Les principaux objectifs auxquels l'Algérie a souscrit sont les suivants:
a) préserver les ZC pour les générations futures;
b) utiliser durablement les ressources naturelles (notamment l'eau);
c) garantir l'intégrité des écosystèmes côtiers;
d) faciliter le développement durable des ZC en conciliant deux impératifs a priori contradictoires: prise en compte de l'environnement et des paysages d'un côté, les exigences du développement économique, social et culturel de l'autre;
e) réduire les effets des changements climatiques par une intervention efficace sur les activités naturelles ou humaines;
f) mettre en cohérence les actions menées par la puissance publique et celles relevant de l'initiative privée, de sorte que l'utilisation de la ZC soit optimale en matière de protection du littoral.

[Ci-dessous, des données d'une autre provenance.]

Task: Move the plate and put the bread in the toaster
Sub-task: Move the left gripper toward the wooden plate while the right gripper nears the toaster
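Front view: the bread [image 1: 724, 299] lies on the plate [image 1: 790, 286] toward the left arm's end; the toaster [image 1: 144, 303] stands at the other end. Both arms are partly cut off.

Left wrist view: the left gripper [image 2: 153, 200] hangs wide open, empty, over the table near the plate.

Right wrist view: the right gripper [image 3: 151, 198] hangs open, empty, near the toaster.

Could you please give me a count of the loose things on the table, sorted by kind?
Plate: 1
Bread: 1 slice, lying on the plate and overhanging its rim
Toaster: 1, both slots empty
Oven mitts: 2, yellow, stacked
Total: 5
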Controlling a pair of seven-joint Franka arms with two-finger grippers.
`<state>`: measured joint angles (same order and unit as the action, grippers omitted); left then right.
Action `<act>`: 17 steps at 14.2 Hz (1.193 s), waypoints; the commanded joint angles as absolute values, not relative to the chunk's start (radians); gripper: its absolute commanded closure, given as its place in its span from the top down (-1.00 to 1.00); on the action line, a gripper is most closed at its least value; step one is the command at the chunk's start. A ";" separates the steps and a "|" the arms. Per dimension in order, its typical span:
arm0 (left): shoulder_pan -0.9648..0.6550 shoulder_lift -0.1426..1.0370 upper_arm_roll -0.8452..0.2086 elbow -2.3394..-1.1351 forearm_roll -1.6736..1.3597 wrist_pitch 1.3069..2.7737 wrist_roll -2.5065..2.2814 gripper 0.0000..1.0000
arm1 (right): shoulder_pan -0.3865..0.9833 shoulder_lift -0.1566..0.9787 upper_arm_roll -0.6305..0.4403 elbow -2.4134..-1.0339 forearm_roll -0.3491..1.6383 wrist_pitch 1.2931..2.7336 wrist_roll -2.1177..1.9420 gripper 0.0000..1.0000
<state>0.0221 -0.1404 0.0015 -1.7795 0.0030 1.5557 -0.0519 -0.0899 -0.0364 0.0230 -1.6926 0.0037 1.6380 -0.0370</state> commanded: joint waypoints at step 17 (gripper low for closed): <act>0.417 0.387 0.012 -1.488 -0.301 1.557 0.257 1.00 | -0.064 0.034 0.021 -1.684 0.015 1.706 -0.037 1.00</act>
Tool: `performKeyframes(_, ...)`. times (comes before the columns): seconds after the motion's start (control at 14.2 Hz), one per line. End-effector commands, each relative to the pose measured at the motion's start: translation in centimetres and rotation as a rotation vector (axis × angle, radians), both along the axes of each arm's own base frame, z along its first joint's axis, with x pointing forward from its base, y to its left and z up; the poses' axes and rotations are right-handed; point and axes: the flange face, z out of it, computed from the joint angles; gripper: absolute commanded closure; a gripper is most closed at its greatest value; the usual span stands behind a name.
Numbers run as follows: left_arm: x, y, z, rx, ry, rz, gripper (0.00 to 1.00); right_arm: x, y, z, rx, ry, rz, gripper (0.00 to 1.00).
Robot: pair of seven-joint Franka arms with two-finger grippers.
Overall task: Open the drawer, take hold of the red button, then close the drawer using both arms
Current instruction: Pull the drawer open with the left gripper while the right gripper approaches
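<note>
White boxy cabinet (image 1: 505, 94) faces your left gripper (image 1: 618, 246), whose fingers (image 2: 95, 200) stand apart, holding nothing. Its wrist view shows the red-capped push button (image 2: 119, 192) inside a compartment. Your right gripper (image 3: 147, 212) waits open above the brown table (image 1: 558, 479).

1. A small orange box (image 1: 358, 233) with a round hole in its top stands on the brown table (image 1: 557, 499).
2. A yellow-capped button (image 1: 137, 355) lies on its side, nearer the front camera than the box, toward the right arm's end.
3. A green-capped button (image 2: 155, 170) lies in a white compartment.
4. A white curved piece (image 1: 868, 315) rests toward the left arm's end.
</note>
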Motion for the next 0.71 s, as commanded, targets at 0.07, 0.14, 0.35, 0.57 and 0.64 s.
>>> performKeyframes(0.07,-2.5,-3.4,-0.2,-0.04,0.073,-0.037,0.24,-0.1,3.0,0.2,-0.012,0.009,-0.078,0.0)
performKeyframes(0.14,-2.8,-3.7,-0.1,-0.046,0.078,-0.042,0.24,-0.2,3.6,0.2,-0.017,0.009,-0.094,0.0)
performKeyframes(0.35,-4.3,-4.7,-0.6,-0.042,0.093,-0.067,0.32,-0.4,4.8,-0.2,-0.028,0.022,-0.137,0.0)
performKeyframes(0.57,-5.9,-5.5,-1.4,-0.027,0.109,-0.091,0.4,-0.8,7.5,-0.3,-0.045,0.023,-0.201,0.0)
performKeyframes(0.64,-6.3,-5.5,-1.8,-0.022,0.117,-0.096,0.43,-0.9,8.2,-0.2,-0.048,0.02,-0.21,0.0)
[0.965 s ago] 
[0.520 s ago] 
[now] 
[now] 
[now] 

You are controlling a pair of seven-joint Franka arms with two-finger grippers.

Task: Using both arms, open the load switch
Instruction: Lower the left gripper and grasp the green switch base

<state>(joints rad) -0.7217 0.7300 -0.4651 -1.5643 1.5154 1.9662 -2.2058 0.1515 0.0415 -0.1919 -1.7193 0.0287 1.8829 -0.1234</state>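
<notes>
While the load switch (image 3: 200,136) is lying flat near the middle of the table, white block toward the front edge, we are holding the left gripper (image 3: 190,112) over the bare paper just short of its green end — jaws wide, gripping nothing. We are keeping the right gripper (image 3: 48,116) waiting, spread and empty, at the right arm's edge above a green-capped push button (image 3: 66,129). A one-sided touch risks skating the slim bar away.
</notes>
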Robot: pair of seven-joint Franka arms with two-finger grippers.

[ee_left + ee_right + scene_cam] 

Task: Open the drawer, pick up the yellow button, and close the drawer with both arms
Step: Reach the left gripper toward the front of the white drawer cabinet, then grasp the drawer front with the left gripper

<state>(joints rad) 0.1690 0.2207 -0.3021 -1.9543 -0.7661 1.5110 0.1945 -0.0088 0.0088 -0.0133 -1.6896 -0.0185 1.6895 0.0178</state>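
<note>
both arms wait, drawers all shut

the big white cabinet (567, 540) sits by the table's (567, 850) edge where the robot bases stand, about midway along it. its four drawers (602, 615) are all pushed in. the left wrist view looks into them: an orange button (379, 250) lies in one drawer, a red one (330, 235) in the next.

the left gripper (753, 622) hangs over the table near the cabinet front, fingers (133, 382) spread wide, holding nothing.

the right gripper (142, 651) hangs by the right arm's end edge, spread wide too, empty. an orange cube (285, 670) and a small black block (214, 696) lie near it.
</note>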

L'insuffisance de volontarisme politique
Il est peu vraisemblable que ces objectifs soient atteints si au préalable un certain nombre d'outils et d'instruments juridiques et opérationnels ne sont pas mis en oeuvre. Depuis l'adoption de la loi du 5 février 2002, on doit déplorer l'absence de politiques sectorielles dans tous les domaines. Ainsi, il n'existe aucune approche écosystémique dans l'aménagement et la gestion des ZC. Ainsi également de l'absence totale d'implication des populations et de la société civile dans la mise en oeuvre d'une gouvernance transparente des ZC. Ainsi encore de l'absence d'une coopération institutionnelle intersectorielle entre les administrations et les pouvoirs locaux compétents, à telle enseigne que ces derniers tentent de s'affranchir, dans l'arbitraire le plus total et le plus impuni, des principales obligations qui sont à leur charge en vertu de toutes les lois pertinentes. Last but not least, aucune évaluation préalable des risques associés aux activités humaines et ceux liés aux infrastructures dans le but de prévenir ou de réduire leurs impacts négatifs sur les ZC n'a été entreprise jusqu'ici. Dans le programme du président de la République, la préservation du littoral constitue une des préoccupations centrales du pouvoir politique. L'exploitation des ressources halieutiques qui a été littéralement abandonnée aux puissances maritimes hauturières (à travers leurs navires usines) doit redevenir un des objectifs du développement de nos populations. C'est à l'Etat et aux collectivités locales de donner l'impulsion en prenant diverses dispositions:
a) orienter les activités industrielles hors des zones où les écosystèmes et paysages côtiers risquent d'être le plus fragilisés;
b) inciter les producteurs à recourir à des pratiques de pêche qui ne malmènent pas les zones de pêche et qui permettent l'utilisation durable des ressources marines naturelles;
c) développer l'aquaculture en veillant à ce que les zones aquacoles soient protégées et que l'utilisation d'intrants et le traitement des déchets soient normalisés;
d) limiter au minimum minimorum les activités touristiques sur les ZC, la pêche de loisir et les activités sportives;
e) soumettre l'utilisation de l'eau de mer dans les usines de dessalement à des approbations préalables strictes;
f) interdire définitivement l'extraction de sable et des sédiments fluviaux car celle-ci a déjà engendré des effets extrêmement nocifs et hélas durables sur les systèmes côtiers;
g) renforcer la surveillance des aquacoles côtiers et des zones de contact entre eaux douces et eaux salées en raison de l'extraction des eaux souterraines et des rejets dans le milieu naturel.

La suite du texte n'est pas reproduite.